AnyCPU :: View topic - Notes on the OPC5 [now OPC6]

Quote:

This is basically how it works for arithmetic:

... so, many of the one word instructions need only Fetch0 and Exec. Some two word instructions need all 4 states and others can skip Effective Address to be just 3.

Fetch0 and Exec can overlap except when r15 was altered by the instruction and when an interrupt occurs.

This doesn't cover load and store type instructions, which always go through EAD. Reads then go through RDMEM before finishing in Exec. Writes go to a different WRMEM state and skip Exec.

The only other state available is INT which is where to go on completion of the current instruction if an interrupt is taken.

Quote:

Stats for a single potentially skipped instruction would favour predication more, but I think I always had it in mind that 2-3 instructions was about the right limit for predicated sequences in OPC5. OPC6 has definitely changed things by making short branches much cheaper in code and cycles. Even so predication wins in this one example, and in this case execution of the predicates represents reiterating through a loop. So in the OPC5 case that's a 2 cycle saving each time around the loop and even in the OPC6 case there's still a cycle saving each time. For the 'skip' case, exiting the loop, both predication and branching match in cycle count in both machines for skipping over 2 instructions. In all cases the predicated code is smaller (significantly for OPC5) so I'm sure that with more stats gathering we could compute a better 'wastage' figure for those opcode bits.

Quote:

We've got a short pipeline, and yet we've got predication. We can explain ourselves: we had instruction bits to spare, and we wanted a really simple decoder, so predicated mov to r15 was almost a free way to gain branches. Any other predicated instruction is a bonus. But those "spare" instruction bits which we've used for predication are in a sense poor value and might help to explain our lower code density.

That said, if 38% of instructions are predicated... that means 62% of the time we're "wasting" 25% of our instruction bits. And, perhaps most interesting, the majority of our predicated instructions are not short branches - so we're getting value there. If we removed predication, we'd need a lot more branches to deal with those instructions.

Quote:

I went for predication for regularity first of all - remember the size of the original OPC5 instruction set - so, yes, the 'free' branching was definitely a feature and regularity is the key to the OPC-ness of the machine.

As you say, without predicates we would definitely incur the cost of more branch instructions in the code.
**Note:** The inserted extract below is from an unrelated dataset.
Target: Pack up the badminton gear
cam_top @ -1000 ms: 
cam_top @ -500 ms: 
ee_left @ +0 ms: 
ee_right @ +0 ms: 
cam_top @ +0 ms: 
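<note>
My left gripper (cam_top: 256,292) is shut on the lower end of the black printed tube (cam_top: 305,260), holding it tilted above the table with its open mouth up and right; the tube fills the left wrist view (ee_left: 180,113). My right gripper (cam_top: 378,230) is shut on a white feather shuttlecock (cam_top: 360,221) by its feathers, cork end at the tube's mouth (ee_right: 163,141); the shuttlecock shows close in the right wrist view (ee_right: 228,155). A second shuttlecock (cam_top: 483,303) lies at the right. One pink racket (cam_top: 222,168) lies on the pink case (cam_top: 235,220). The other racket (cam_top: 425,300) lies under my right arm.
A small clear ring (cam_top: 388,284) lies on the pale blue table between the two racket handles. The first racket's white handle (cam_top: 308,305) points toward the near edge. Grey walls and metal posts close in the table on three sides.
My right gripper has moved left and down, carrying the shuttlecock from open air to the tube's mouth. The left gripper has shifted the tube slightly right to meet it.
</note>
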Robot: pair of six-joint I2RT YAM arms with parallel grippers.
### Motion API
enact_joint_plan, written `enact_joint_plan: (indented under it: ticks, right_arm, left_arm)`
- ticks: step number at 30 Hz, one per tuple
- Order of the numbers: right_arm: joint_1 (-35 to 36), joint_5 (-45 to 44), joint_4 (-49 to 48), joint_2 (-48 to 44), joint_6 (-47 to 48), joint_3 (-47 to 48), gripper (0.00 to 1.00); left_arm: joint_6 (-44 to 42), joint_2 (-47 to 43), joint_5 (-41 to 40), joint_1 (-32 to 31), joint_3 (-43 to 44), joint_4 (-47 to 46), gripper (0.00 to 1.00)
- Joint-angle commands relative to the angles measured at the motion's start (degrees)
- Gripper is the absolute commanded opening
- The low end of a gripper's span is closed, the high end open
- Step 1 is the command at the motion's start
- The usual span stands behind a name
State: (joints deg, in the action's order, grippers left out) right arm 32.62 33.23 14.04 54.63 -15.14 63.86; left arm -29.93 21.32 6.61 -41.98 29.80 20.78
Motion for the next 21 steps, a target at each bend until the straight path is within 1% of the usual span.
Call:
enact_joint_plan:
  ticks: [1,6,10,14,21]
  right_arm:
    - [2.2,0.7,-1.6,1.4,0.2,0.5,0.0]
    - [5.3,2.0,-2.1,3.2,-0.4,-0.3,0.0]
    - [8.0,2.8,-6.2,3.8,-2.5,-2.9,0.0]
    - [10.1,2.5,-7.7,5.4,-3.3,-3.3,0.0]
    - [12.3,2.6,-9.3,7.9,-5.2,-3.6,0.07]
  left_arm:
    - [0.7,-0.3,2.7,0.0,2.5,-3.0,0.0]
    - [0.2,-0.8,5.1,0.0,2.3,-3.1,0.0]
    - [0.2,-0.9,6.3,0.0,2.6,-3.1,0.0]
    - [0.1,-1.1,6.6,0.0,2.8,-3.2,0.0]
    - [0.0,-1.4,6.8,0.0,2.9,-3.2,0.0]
BTW our 'wastage' is less than 25%. We waste 3 bits in a 16bit word, and use 1 out of 8 predicate combinations as an opcode bit anyway. So I'd say that's 2.875/16 ~ 18% !

Quote:

I've just checked in a little utility into the utils area - it's a histogram generator which you can run either on the static input from an assembler listing output or the dynamic instruction trace from the python emulator. e.g.

Code:

python3  ../utils/histogram.py  --dynamic --filename pi-spigot-rev.trace
python3  ../utils/histogram.py  --static --filename pi-spigot-rev.lst

Here's the output from the dynamic run on my OPC6 pi spigot code. (NB I've broken out any instructions which use PC as a destination separately - nothing magic about the actual operation of these, but I though it'd be instructive to see how often things like INC, DEC etc are used as branches as opposed to simple arithmetic).

Code:

Dynamic Instruction Usage from pi-spigot-rev.trace

All Instructions

           adc       4032 : *****************************************************************
           add       3342 : ******************************************************
   dec[dst=pc]       2335 : **************************************
           inc       2277 : *************************************
           cmp       2034 : *********************************
           sub       2016 : *********************************
           mov        680 : ***********
           lsr        411 : *******
           dec        405 : *******
   mov[dst=pc]        395 : *******
           jsr        264 : *****
           sto        154 : ***
            ld        132 : ***
   inc[dst=pc]         12 : *
            in         10 : *
           and         10 : *
           out         10 : *
          halt          1 : *

Instructions using predication

   dec[dst=pc]       2335 : **************************************
           sub       2016 : *********************************
           adc       2016 : *********************************
           add        411 : *******
   mov[dst=pc]        132 : ***
           inc        126 : ***
   inc[dst=pc]         12 : *
           sto          6 : *
           jsr          3 : *

Predicate usage

             c       4569 : *****************************************************************
            nz       2353 : *********************************
             z        129 : **
            nc          6 : *


Instruction Summary by Type

All instructions          :      18520
Predicated instructions   :       7057 (38.1%)
Jumps                     :        395
Short Branches            :       2347

...and for comparison, the same stats from Ed's translation of the original

Code:

Dynamic Instruction Usage from pi-spigot-bruce.trace

All Instructions

           add       7634 : *****************************************************************
           mov       6922 : ***********************************************************
   dec[dst=pc]       5311 : *********************************************
   inc[dst=pc]       5300 : *********************************************
           adc       3648 : *******************************
           cmp       1842 : ****************
   mov[dst=pc]        456 : ****
           jsr        341 : ***
           sbc        208 : **
           sto        135 : **
            ld        108 : *
           dec        108 : *
            in         10 : *
           and         10 : *
           out         10 : *
           xor          6 : *
          halt          1 : *

Instructions using predication

   dec[dst=pc]       5311 : *********************************************
   inc[dst=pc]       5300 : *********************************************
   mov[dst=pc]        114 : *

Predicate usage

            nz       5427 : *****************************************************************
            nc       5292 : ***************************************************************
             c          6 : *


Instruction Summary by Type

All instructions          :      32050
Predicated instructions   :      10725 (33.5%)
Jumps                     :        456
Short Branches            :      10611

Author:	BigEd [ Wed Aug 02, 2017 9:33 pm ]
Post subject:	Re: Notes on the OPC5 - a one-page-CPU, 16 bits
Just one more thing worth noting: the one-word instructions are handy for making branches shorter, which is handy for making more use of the limited displacement of the one-word versions of the branches. And all of that code density improvement should also help our small instruction cache to hide the latency of the multi-cycle byte-wide RAM we have.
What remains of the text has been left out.